__PROBLEM TO SOLVE__:
Images aside, the whole listing should be written out word for word.

(DATASET SECTION begins)

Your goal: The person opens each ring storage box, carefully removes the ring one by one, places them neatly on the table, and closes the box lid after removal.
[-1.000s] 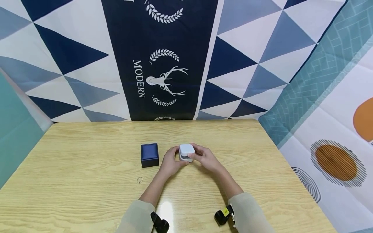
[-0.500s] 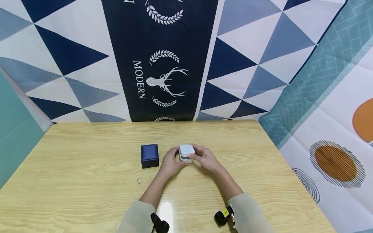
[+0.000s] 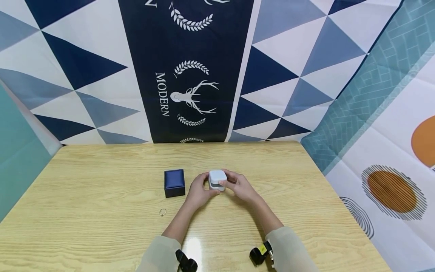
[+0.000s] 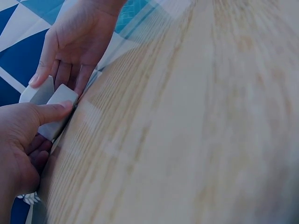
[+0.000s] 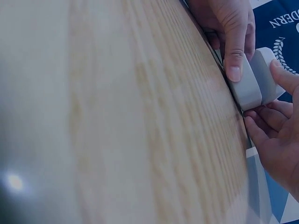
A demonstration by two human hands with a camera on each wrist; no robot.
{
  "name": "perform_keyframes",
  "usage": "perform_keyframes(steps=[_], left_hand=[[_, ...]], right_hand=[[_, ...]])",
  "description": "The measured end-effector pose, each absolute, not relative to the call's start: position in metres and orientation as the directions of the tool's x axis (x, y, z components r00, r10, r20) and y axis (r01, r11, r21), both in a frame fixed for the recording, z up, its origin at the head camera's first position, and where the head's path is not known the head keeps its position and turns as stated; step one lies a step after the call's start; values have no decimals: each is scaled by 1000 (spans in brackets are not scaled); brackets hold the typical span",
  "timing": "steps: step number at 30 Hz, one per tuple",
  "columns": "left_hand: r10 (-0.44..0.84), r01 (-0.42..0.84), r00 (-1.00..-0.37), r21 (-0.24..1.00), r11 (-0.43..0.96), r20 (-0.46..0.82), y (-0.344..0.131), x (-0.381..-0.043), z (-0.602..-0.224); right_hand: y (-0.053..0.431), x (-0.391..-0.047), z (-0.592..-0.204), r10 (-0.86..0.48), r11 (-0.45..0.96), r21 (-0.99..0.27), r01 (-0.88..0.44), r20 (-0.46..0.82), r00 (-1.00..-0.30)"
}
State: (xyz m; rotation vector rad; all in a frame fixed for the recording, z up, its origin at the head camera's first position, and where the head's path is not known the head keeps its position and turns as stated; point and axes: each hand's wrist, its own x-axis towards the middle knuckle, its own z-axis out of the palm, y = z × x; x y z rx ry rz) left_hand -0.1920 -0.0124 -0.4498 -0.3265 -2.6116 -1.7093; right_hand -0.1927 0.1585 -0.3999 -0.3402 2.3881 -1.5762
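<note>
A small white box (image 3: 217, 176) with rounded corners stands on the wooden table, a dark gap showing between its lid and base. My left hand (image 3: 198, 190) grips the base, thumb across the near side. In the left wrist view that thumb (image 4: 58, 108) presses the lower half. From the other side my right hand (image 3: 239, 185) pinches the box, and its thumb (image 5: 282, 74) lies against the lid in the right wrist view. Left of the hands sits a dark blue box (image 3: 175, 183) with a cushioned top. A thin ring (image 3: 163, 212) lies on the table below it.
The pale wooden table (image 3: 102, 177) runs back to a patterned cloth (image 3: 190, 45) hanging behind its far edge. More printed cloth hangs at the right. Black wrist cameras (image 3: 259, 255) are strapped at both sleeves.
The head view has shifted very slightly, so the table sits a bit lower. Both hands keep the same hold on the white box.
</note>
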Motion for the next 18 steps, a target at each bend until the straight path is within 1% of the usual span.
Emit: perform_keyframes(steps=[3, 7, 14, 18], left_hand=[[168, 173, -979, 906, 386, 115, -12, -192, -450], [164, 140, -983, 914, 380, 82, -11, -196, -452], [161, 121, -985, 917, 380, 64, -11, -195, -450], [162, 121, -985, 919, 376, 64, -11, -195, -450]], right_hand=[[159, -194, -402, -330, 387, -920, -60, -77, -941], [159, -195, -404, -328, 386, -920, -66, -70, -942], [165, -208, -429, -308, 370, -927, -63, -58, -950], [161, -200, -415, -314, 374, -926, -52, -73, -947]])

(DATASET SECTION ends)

__ANSWER FOR THIS EXERCISE__:
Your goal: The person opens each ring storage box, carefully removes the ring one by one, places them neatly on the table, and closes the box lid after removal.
[-1.000s] 
[-0.500s] 
[+0.000s] 
[+0.000s] 
[+0.000s] 
A demonstration by two human hands with a camera on each wrist; no robot.
{
  "name": "perform_keyframes",
  "usage": "perform_keyframes(steps=[_], left_hand=[[_, ...]], right_hand=[[_, ...]])",
  "description": "The measured end-effector pose, each absolute, not relative to the call's start: position in metres and orientation as the directions of the tool's x axis (x, y, z components r00, r10, r20) and y axis (r01, r11, r21), both in a frame fixed for the recording, z up, its origin at the head camera's first position, and where the head's path is not known the head keeps its position and turns as stated; step one lies a step after the call's start; values have no decimals: each is scaled by 1000 (spans in brackets are not scaled); brackets hold the typical span",
  "timing": "steps: step number at 30 Hz, one per tuple",
  "columns": "left_hand: r10 (-0.44..0.84), r01 (-0.42..0.84), r00 (-1.00..-0.37), r21 (-0.24..1.00), r11 (-0.43..0.96), r20 (-0.46..0.82), y (-0.344..0.131), x (-0.381..-0.043), z (-0.602..-0.224); right_hand: y (-0.053..0.431), x (-0.391..-0.047), z (-0.592..-0.204), r10 (-0.86..0.48), r11 (-0.45..0.96), r21 (-0.99..0.27), r01 (-0.88..0.44), r20 (-0.46..0.82), r00 (-1.00..-0.30)"
}
State: (xyz m; rotation vector rad; all in a frame fixed for the recording, z up, its origin at the head camera's first position, and where the head's path is not known the head keeps its position and turns as stated; point and axes: each hand's wrist, its own x-axis towards the middle knuckle, its own z-axis out of the palm, y = z × x; x y z rx ry rz) left_hand -0.1920 -0.0124 -0.4498 -0.3265 -2.6116 -1.7093; right_hand -0.1927 0.1585 -0.3999 -0.3402 2.3881 -1.5762
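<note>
A small white box (image 3: 217, 176) with rounded corners stands on the wooden table, a dark gap showing between its lid and base. My left hand (image 3: 198, 190) grips the base, thumb across the near side. In the left wrist view that thumb (image 4: 58, 108) presses the lower half. From the other side my right hand (image 3: 239, 185) pinches the box, and its thumb (image 5: 282, 74) lies against the lid in the right wrist view. Left of the hands sits a dark blue box (image 3: 175, 183) with a cushioned top. A thin ring (image 3: 163, 212) lies on the table below it.
The pale wooden table (image 3: 102, 177) runs back to a patterned cloth (image 3: 190, 45) hanging behind its far edge. More printed cloth hangs at the right. Black wrist cameras (image 3: 259, 255) are strapped at both sleeves.
The head view has shifted very slightly, so the table sits a bit lower. Both hands keep the same hold on the white box.
</note>
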Motion for the next 18 steps, a target at each bend until the straight path is within 1% of the usual span.
Emit: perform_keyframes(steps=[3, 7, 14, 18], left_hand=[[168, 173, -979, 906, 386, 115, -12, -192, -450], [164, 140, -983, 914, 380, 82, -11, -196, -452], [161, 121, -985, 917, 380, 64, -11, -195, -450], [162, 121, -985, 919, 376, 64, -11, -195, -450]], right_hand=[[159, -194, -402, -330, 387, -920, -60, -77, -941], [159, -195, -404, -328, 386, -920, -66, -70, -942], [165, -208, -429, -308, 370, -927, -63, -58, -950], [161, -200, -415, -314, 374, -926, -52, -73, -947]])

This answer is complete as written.